Aidan Cummins

Personal information
- Native name: Aodán Ó Coimín (Irish)
- Born: 22 May 1979 (age 47) Ballyhale, County Kilkenny, Ireland
- Occupation: Electrician
- Height: 6 ft 1 in (185 cm)

Sport
- Sport: Hurling
- Position: Left wing-back

Club
- Years: Club
- Ballyhale Shamrocks

Club titles
- Kilkenny titles: 6
- Leinster titles: 4
- All-Ireland Titles: 3

Inter-county
- Years: County / Apps (scores)
- 2000-2003: Kilkenny / 1 (0-00)

Inter-county titles
- Leinster titles: 0
- All-Irelands: 0
- NHL: 1
- All Stars: 0

= Aidan Cummins =

Irish hurler

Aidan Thomas Cummins (born 22 May 1979) is an Irish hurler who played as a left wing-back for the Kilkenny senior team.

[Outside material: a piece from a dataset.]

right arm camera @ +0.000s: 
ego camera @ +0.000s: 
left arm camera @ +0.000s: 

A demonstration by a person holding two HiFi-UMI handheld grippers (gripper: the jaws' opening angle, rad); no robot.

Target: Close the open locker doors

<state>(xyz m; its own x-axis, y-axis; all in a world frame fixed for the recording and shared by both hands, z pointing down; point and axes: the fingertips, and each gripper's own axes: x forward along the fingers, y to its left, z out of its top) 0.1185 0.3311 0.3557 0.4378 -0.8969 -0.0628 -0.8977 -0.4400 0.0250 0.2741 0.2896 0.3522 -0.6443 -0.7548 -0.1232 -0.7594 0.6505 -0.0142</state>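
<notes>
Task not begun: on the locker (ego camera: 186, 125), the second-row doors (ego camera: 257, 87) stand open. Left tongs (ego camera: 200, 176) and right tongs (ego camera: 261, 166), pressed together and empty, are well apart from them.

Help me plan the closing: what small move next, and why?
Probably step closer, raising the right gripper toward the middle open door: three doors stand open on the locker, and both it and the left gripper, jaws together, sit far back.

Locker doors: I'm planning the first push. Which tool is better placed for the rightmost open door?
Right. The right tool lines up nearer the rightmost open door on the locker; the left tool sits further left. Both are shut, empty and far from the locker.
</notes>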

Cummins joined the team during the 2000 championship and was a regular member of the team until his retirement from inter-county hurling after four seasons. During that time he won three All-Ireland winners' medals as a non-playing substitute and one National Hurling League winners' medal on the field of play.

At club level Cummins is a three-time All-Ireland medalist with Ballyhale Shamrocks. In addition to this he has also won four Leinster winners' medals and six championship medals.